» **What this task involves**
Please return only the lines from the one holding "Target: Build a" through the one holding "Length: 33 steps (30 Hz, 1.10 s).", exactly as they appear in the records below, both ends included.

(Dataset excerpts)
___

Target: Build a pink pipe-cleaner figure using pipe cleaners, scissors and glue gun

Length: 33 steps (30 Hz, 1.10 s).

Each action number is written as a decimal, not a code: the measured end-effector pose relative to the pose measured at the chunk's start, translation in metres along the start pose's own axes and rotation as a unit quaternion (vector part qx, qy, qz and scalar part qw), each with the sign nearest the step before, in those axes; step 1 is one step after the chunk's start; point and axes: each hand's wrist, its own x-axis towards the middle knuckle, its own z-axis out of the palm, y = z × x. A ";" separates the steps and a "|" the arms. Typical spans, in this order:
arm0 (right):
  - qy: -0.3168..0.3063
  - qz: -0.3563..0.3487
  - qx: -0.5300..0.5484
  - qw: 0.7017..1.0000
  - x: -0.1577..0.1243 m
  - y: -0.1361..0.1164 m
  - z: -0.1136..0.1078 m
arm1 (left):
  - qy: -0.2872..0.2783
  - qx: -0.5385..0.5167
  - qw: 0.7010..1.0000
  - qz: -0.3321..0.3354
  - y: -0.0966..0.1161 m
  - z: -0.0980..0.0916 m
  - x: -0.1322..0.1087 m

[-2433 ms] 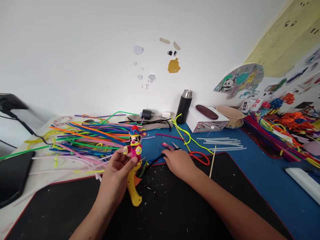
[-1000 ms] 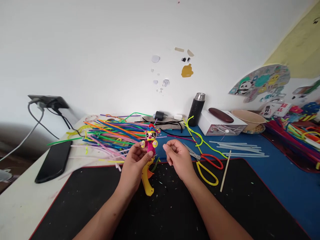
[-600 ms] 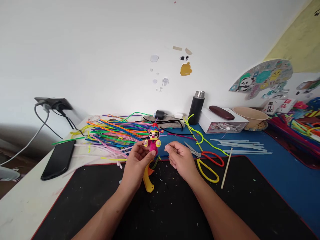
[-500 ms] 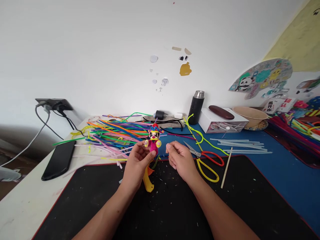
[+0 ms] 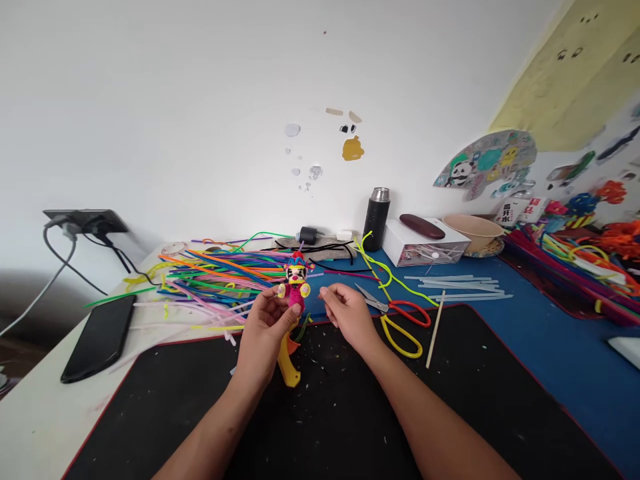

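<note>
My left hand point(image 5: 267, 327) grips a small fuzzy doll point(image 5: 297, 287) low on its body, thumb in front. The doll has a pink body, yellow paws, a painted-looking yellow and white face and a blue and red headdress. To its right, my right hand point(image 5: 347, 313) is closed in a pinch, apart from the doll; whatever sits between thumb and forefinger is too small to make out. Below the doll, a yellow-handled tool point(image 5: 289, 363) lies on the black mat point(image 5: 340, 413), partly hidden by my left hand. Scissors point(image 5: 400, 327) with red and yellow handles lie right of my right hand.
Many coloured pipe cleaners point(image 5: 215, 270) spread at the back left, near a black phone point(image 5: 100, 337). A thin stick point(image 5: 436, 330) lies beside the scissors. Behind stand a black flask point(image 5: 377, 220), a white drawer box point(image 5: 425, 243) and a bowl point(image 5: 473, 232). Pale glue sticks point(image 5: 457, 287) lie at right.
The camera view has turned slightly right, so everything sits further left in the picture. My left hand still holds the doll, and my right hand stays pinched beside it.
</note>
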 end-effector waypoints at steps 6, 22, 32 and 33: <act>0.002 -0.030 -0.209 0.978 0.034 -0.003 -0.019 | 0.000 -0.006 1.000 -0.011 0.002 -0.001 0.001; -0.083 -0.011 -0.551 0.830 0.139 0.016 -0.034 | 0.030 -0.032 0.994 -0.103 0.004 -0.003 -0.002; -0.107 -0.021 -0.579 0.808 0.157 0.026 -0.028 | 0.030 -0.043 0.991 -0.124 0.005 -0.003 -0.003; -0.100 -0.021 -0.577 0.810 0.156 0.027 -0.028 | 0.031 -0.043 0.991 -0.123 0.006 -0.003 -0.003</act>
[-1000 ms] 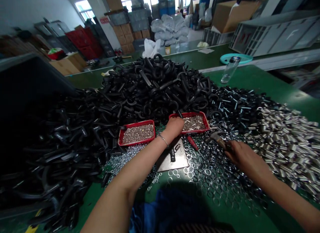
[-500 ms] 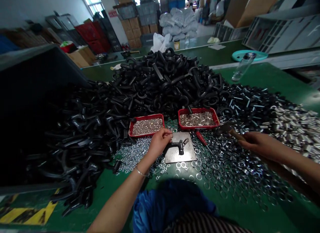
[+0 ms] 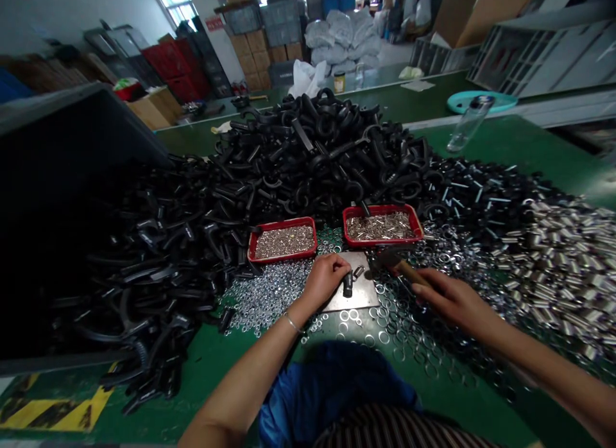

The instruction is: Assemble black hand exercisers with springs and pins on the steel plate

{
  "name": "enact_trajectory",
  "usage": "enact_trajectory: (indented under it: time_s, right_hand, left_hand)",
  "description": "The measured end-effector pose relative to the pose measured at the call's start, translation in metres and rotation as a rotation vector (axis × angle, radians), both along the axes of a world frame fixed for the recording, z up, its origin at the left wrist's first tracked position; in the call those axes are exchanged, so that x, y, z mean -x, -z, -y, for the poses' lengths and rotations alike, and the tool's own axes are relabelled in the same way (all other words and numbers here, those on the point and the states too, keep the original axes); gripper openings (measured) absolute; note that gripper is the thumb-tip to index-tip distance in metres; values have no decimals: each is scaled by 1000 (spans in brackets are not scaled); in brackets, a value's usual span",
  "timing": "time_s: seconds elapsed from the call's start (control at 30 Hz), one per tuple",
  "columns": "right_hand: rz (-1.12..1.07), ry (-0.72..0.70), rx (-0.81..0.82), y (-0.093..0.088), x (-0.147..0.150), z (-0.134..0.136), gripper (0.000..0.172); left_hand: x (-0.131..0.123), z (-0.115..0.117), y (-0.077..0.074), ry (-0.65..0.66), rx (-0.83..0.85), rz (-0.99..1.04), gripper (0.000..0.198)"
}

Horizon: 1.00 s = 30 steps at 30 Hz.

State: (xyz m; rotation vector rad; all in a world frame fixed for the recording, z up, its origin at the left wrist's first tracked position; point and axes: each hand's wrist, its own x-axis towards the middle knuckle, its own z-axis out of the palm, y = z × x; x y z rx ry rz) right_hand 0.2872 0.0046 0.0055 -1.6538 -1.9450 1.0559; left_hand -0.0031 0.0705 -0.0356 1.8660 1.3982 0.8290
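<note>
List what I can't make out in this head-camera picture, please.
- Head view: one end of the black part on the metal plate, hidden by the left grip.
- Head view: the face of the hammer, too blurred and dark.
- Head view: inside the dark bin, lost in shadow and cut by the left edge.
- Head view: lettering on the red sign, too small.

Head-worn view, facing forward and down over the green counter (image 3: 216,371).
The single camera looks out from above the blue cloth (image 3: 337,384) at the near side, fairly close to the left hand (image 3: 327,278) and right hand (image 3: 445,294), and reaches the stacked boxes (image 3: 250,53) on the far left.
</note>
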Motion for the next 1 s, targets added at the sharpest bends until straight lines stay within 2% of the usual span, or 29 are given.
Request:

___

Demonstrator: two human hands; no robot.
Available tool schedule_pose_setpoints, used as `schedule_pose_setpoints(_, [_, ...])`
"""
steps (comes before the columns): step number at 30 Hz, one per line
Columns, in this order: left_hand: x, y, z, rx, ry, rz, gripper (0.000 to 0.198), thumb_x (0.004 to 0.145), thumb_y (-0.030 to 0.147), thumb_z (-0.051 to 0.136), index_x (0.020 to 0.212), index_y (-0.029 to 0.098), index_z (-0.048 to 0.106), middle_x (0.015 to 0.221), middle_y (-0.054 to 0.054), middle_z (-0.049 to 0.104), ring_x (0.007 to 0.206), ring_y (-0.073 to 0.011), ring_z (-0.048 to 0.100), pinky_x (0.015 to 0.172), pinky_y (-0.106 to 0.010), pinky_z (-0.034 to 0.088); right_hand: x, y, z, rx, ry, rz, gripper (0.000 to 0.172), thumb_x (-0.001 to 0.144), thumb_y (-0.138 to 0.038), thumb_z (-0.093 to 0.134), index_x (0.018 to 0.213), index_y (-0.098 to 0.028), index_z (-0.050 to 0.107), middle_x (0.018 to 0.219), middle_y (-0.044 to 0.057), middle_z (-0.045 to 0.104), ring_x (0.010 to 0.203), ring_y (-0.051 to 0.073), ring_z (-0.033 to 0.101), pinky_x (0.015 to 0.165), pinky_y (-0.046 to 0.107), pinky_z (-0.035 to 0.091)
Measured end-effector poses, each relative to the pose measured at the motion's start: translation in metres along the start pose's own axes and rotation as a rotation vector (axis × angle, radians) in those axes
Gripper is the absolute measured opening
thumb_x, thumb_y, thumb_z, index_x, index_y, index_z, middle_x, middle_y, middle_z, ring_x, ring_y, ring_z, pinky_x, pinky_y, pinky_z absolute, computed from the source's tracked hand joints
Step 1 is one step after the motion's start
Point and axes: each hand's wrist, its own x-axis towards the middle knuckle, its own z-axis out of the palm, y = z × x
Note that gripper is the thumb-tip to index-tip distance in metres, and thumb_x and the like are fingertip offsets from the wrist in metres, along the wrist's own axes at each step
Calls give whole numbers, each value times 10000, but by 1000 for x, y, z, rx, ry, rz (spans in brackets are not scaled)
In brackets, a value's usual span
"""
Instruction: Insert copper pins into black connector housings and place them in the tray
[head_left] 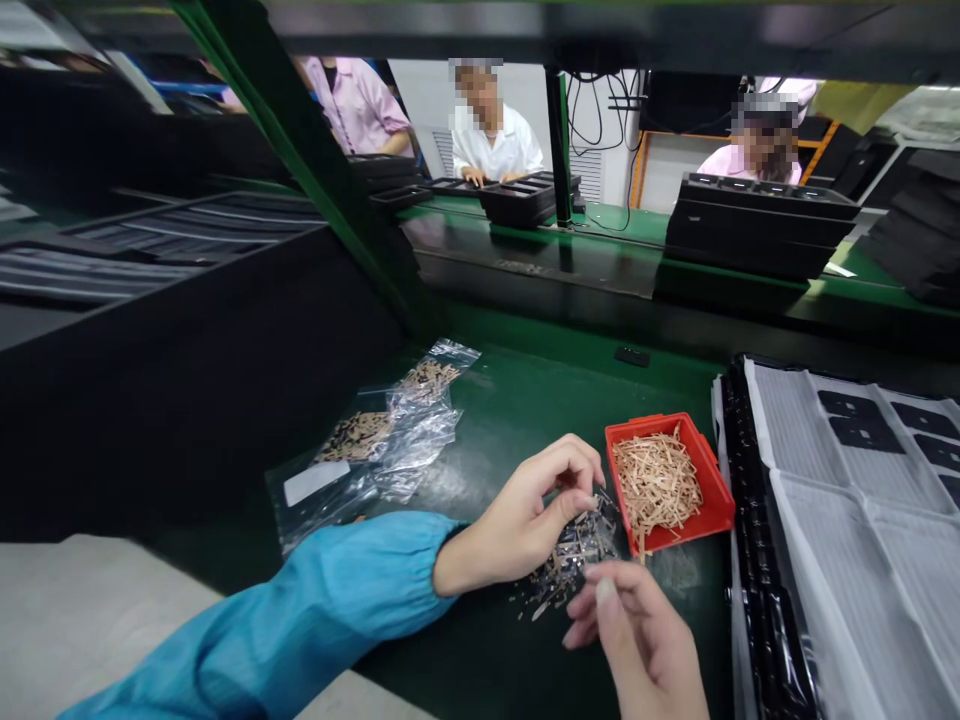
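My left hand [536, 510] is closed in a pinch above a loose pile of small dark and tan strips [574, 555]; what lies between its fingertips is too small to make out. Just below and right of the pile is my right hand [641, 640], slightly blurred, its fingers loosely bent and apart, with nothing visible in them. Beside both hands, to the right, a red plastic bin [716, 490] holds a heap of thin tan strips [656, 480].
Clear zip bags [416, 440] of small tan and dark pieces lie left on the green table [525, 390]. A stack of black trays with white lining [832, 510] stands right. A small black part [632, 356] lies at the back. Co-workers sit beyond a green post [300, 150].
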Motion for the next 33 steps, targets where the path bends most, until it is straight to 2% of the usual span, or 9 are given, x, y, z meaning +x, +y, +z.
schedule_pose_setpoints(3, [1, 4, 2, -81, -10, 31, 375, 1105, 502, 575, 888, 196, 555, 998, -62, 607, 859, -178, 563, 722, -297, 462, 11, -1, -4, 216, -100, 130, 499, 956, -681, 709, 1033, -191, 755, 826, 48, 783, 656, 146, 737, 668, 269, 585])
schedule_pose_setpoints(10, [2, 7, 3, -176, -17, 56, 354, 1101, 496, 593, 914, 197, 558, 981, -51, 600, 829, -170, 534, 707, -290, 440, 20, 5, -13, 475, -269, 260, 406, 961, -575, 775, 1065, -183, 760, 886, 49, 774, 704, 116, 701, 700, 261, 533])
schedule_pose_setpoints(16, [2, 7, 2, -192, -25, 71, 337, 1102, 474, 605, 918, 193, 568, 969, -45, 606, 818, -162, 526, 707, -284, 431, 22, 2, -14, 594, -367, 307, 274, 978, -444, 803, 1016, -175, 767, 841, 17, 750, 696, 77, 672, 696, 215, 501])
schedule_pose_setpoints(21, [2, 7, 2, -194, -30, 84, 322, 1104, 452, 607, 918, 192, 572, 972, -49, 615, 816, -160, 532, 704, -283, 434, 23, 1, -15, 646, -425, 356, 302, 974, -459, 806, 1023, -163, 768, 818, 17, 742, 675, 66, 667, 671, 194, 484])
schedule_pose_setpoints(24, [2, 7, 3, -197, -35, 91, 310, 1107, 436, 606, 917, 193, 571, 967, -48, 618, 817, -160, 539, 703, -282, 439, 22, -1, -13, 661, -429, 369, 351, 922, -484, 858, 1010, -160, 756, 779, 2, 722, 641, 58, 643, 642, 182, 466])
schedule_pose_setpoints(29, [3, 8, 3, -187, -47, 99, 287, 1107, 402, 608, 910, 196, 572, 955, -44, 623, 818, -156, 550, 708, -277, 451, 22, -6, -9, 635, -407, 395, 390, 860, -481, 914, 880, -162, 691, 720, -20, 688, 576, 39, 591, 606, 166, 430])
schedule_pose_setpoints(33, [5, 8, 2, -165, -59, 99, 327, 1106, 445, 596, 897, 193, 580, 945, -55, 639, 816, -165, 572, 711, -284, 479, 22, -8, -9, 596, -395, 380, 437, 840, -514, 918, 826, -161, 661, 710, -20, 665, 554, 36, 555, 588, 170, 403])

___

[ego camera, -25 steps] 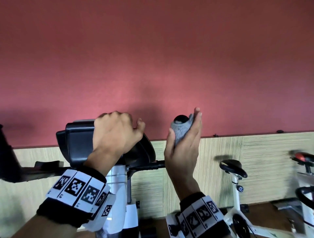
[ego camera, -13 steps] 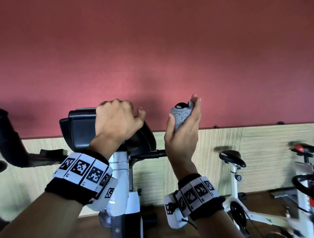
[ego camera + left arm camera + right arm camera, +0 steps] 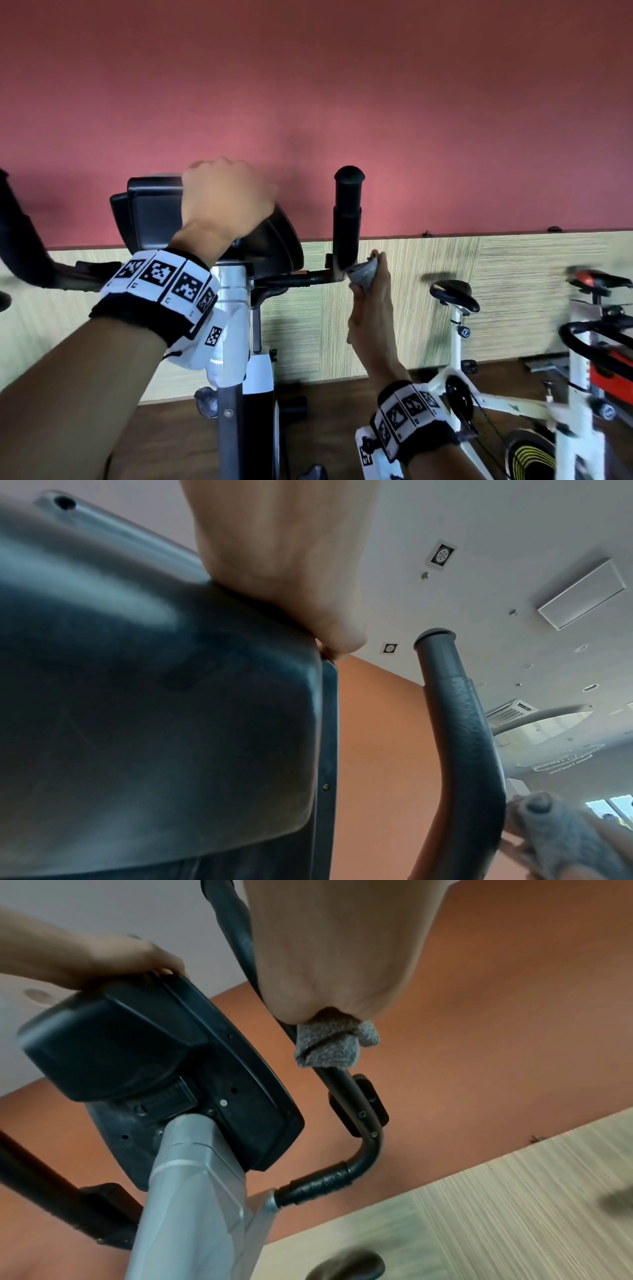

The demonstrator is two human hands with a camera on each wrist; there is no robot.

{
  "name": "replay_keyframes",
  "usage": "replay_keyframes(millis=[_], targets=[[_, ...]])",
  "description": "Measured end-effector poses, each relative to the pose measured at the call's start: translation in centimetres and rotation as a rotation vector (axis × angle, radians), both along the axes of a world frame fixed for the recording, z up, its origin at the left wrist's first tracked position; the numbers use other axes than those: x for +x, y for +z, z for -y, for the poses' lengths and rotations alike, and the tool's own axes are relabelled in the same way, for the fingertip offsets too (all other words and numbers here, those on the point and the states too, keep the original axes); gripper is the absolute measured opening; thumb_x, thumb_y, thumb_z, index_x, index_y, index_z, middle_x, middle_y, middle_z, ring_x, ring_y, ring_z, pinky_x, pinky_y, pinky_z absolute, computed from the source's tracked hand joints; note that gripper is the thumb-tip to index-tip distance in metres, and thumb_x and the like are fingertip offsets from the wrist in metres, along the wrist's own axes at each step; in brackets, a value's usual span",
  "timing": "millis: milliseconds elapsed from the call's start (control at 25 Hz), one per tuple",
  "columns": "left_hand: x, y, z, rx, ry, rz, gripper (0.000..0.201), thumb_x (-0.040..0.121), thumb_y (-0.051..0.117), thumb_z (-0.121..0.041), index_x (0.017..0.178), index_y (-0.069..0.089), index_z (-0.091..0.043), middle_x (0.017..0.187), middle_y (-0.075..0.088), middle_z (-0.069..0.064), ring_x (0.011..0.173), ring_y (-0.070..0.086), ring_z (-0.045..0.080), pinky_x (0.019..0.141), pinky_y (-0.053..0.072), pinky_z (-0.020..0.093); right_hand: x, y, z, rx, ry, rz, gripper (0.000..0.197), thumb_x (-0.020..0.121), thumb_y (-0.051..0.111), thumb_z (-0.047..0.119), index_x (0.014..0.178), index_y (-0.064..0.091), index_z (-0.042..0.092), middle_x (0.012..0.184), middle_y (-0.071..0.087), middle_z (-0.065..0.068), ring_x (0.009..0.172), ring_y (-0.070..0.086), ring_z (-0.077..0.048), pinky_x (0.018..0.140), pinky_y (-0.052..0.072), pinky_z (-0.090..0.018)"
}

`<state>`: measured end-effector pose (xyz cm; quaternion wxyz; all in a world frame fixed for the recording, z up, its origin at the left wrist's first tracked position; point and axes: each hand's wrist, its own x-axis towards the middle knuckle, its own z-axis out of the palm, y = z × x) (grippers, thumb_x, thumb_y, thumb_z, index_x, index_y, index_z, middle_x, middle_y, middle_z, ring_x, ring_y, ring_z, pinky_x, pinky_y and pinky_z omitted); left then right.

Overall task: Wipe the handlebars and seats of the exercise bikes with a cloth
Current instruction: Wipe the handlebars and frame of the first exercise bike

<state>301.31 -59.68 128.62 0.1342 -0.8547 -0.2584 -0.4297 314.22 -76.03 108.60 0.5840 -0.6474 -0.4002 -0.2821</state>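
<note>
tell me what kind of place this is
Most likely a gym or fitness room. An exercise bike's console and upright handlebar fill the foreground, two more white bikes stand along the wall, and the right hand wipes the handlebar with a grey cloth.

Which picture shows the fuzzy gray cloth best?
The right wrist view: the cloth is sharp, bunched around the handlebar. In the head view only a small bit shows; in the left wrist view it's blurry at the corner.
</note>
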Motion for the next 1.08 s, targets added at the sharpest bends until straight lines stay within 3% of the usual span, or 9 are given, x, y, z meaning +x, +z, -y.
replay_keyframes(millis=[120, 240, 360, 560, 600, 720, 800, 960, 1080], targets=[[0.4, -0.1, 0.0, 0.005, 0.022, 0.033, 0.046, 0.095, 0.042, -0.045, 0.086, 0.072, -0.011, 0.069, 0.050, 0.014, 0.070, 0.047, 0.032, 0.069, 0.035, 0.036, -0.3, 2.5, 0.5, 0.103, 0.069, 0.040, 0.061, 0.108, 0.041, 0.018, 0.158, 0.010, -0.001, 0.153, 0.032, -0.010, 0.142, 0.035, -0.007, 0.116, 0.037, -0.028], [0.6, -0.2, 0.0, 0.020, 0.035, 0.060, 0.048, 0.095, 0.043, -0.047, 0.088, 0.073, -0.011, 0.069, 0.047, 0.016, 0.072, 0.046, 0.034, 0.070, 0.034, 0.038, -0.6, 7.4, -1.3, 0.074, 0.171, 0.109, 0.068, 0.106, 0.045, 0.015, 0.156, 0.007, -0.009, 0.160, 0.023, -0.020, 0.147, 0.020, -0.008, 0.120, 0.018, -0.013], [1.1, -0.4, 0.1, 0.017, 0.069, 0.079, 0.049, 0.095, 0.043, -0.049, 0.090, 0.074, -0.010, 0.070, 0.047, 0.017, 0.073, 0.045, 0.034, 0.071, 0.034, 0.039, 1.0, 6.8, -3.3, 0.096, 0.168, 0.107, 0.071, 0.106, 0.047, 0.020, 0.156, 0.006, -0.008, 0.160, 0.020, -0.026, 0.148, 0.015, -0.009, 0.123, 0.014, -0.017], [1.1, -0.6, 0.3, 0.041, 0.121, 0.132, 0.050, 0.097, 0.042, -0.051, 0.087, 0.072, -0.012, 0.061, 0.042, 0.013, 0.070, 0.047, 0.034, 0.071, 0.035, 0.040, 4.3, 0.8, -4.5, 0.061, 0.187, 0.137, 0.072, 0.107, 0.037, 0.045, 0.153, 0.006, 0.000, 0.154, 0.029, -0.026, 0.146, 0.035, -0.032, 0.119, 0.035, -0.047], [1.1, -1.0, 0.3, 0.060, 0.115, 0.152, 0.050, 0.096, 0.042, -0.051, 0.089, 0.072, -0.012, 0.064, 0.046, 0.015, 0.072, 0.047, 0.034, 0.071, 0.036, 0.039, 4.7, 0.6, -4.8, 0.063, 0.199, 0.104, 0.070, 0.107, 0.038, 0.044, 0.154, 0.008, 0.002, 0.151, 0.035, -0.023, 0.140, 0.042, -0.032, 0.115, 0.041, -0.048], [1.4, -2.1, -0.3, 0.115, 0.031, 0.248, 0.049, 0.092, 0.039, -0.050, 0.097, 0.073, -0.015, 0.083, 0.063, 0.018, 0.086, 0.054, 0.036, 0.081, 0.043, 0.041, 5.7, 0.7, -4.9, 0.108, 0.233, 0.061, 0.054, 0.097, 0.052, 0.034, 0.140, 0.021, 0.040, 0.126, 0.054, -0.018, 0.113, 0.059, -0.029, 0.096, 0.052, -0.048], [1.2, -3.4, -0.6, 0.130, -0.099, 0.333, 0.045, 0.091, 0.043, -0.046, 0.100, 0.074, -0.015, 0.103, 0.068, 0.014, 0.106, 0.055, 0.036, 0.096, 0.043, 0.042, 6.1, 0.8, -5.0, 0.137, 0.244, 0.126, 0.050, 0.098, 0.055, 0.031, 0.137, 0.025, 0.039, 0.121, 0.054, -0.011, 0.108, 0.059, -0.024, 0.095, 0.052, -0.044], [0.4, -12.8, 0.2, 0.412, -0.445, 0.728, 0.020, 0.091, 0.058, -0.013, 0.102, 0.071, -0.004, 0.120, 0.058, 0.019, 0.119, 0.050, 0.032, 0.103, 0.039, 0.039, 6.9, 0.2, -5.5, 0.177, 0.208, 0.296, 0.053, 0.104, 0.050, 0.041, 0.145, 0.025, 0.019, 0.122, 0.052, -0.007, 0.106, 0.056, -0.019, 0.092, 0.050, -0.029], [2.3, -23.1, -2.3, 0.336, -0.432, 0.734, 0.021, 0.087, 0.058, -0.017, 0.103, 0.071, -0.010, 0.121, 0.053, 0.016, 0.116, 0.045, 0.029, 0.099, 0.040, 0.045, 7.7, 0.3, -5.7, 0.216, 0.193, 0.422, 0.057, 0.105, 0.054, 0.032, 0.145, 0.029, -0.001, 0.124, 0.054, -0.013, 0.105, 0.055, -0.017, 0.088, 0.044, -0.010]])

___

» **Response for this exercise**
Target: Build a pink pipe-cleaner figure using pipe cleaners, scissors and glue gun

Length: 33 steps (30 Hz, 1.10 s).

What has been written here completes the answer.